=== Required work ===
You are asked to write out the full listing exactly as it stands.

◆ ◆ ◆ ◆

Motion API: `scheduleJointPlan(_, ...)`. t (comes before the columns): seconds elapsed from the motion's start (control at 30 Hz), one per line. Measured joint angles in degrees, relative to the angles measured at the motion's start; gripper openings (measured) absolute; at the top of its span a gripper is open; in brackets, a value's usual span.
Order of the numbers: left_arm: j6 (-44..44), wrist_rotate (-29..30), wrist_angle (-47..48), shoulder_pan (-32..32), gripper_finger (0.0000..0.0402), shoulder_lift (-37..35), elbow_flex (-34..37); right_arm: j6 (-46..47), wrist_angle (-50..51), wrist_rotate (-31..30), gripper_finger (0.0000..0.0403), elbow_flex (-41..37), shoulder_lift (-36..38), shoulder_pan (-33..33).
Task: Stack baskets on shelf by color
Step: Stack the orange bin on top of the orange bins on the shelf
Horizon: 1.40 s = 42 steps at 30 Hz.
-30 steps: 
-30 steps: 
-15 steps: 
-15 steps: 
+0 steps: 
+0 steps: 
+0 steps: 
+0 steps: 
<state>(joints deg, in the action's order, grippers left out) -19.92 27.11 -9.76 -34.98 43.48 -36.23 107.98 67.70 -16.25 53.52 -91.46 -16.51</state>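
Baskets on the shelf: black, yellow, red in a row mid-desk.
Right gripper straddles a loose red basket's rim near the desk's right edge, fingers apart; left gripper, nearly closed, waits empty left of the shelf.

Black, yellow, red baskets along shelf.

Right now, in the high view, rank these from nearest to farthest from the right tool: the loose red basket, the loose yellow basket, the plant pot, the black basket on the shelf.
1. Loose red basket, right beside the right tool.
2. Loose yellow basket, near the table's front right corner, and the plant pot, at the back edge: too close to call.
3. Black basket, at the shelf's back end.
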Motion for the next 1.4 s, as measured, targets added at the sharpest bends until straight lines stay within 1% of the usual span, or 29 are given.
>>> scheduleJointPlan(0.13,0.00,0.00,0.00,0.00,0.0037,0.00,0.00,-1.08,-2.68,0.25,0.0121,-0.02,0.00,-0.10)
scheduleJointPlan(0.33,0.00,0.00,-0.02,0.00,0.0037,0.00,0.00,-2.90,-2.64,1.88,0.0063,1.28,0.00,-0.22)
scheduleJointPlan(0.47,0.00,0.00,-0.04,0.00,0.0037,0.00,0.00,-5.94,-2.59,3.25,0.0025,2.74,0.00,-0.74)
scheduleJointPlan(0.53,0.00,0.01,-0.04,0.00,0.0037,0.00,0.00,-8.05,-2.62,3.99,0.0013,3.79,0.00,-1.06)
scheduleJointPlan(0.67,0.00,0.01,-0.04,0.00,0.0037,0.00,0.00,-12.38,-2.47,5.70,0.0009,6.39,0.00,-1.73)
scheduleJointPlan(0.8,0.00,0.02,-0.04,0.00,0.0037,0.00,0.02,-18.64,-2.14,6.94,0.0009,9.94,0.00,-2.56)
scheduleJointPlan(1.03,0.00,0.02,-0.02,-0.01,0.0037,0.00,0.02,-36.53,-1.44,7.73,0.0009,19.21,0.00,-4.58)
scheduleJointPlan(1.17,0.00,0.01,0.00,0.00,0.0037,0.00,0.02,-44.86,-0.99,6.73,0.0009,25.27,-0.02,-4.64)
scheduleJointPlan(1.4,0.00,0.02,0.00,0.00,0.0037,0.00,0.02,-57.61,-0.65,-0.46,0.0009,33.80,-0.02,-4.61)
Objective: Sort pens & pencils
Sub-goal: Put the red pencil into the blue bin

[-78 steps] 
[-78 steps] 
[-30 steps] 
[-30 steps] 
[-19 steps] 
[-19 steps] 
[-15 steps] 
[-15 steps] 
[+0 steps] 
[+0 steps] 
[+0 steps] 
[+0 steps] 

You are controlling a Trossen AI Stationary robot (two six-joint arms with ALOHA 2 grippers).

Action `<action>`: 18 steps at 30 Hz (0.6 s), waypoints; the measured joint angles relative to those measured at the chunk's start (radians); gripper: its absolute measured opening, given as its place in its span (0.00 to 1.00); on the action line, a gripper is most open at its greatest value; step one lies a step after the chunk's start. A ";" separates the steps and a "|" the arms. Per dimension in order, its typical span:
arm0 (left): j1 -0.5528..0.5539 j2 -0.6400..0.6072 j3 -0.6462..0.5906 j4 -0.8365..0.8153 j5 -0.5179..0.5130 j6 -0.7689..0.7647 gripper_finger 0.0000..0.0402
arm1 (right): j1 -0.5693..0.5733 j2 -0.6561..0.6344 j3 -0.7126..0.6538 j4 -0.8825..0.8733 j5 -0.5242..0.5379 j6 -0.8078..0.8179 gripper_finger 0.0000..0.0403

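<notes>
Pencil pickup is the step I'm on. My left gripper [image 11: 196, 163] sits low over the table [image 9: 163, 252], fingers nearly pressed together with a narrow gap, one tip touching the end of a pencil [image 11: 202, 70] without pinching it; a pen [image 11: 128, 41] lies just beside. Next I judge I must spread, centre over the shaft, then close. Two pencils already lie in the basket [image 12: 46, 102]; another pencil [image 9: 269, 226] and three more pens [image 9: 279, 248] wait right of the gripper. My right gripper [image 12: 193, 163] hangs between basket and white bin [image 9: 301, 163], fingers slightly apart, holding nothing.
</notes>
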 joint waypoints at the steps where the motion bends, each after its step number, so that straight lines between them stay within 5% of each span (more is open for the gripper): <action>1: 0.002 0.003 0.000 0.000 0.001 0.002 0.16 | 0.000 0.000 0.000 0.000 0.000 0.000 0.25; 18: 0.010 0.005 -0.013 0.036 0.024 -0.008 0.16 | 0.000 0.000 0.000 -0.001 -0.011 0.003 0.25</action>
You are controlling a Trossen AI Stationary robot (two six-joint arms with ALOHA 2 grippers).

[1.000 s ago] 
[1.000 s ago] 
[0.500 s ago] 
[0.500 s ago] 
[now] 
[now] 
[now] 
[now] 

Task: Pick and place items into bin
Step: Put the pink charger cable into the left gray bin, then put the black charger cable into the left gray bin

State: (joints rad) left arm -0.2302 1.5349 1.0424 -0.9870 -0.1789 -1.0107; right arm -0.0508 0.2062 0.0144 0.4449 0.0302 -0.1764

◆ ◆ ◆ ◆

=== Response to the exercise ===
Motion API: `scheduleJointPlan(_, ...)`. t (comes before the columns): seconds elapsed from the motion's start (control at 30 Hz), one per line. Measured joint angles in degrees, relative to the angles measured at the motion's start; gripper openings (measured) absolute; at the top of its span a gripper is open; in brackets, a value's usual span.
Order of the numbers: left_arm: j6 (-44..44), wrist_rotate (-29..30), wrist_angle (-47..48), shoulder_pan (-32..32), gripper_finger (0.0000..0.0402), shoulder_lift (-37..35), elbow_flex (-34..37); right_arm: j6 (-46..47), wrist_angle (-50..51), wrist_rotate (-31..30), gripper_finger (0.0000..0.0403), elbow_flex (-41..37), shoulder_lift (-36..38), shoulder_pan (-33..33).
Task: Stack baskets on shelf by color
Step: Stack the orange bin on top of the orange bins on the shelf
Horizon: 1.40 s = 42 steps at 30 Hz.
-30 steps: 
-30 steps: 
-15 steps: 
-15 steps: 
+0 steps: 
+0 steps: 
+0 steps: 
+0 steps: 
<state>(joints deg, in the action's order, grippers left out) -19.92 27.11 -9.76 -34.98 43.48 -36.23 107.98 67.70 -16.25 53.52 -91.46 -16.51</state>
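Baskets on the shelf: black, yellow, red in a row mid-desk.
Right gripper straddles a loose red basket's rim near the desk's right edge, fingers apart; left gripper, nearly closed, waits empty left of the shelf.

Black, yellow, red baskets along shelf.

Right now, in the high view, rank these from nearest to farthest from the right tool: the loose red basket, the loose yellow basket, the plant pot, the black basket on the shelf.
1. Loose red basket, right beside the right tool.
2. Loose yellow basket, near the table's front right corner, and the plant pot, at the back edge: too close to call.
3. Black basket, at the shelf's back end.
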Motion for the next 1.4 s, as measured, targets added at the sharpest bends until straight lines stay within 1% of the usual span, or 29 are given.
>>> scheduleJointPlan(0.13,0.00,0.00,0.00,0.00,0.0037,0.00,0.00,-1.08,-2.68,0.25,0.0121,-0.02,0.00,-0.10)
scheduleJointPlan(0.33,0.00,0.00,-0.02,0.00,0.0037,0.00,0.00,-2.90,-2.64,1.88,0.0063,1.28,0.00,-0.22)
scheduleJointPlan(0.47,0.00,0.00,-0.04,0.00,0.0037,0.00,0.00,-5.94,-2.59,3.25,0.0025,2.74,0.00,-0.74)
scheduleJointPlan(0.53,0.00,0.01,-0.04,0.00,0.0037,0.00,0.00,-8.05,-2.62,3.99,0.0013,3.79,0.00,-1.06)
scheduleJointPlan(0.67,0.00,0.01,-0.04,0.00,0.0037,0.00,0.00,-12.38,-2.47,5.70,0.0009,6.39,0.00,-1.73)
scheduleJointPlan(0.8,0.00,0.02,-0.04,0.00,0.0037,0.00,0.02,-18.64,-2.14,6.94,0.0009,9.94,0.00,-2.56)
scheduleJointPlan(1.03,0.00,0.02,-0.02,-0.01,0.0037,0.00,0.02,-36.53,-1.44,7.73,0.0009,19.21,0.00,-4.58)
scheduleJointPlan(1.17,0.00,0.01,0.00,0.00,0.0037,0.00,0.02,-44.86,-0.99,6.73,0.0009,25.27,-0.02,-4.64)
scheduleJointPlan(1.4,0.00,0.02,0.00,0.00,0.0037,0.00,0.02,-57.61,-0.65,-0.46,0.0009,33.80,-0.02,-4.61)
Objective: Sort pens & pencils
Sub-goal: Put the red pencil into the blue bin

[-78 steps] 
[-78 steps] 
[-30 steps] 
[-30 steps] 
[-19 steps] 
[-19 steps] 
[-15 steps] 
[-15 steps] 
[+0 steps] 
[+0 steps] 
[+0 steps] 
[+0 steps] 

You are controlling a Trossen AI Stationary robot (two six-joint arms with ALOHA 2 grippers).

Action `<action>`: 18 steps at 30 Hz (0.6 s), waypoints; the measured joint angles relative to those measured at the chunk's start (radians); gripper: its absolute measured opening, given as its place in its span (0.00 to 1.00); on the action line, a gripper is most open at its greatest value; step one lies a step after the chunk's start. A ";" separates the steps and a "|" the arms. Per dimension in order, its typical span:
arm0 (left): j1 -0.5528..0.5539 j2 -0.6400..0.6072 j3 -0.6462..0.5906 j4 -0.8365..0.8153 j5 -0.5179..0.5130 j6 -0.7689..0.7647 gripper_finger 0.0000..0.0402
arm1 (right): j1 -0.5693..0.5733 j2 -0.6561..0.6344 j3 -0.7126..0.6538 j4 -0.8825..0.8733 j5 -0.5242..0.5379 j6 -0.8078..0.8179 gripper_finger 0.0000..0.0403

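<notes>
Pencil pickup is the step I'm on. My left gripper [image 11: 196, 163] sits low over the table [image 9: 163, 252], fingers nearly pressed together with a narrow gap, one tip touching the end of a pencil [image 11: 202, 70] without pinching it; a pen [image 11: 128, 41] lies just beside. Next I judge I must spread, centre over the shaft, then close. Two pencils already lie in the basket [image 12: 46, 102]; another pencil [image 9: 269, 226] and three more pens [image 9: 279, 248] wait right of the gripper. My right gripper [image 12: 193, 163] hangs between basket and white bin [image 9: 301, 163], fingers slightly apart, holding nothing.
</notes>
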 joint waypoints at the steps where the motion bends, each after its step number, so that straight lines between them stay within 5% of each span (more is open for the gripper): <action>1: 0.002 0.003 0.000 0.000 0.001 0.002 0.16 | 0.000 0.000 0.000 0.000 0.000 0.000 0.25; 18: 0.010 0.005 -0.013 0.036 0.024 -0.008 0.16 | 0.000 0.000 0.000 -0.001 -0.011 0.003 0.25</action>
You are controlling a Trossen AI Stationary robot (two six-joint arms with ALOHA 2 grippers).

[1.000 s ago] 
[1.000 s ago] 
[0.500 s ago] 
[0.500 s ago] 
[now] 
[now] 
[now] 
[now] 

Task: Pick and place items into bin
Step: Put the pink charger cable into the left gray bin, then put the black charger cable into the left gray bin

State: (joints rad) left arm -0.2302 1.5349 1.0424 -0.9870 -0.1789 -1.0107; right arm -0.0508 0.2062 0.0144 0.4449 0.0302 -0.1764

The answer has been fully written out.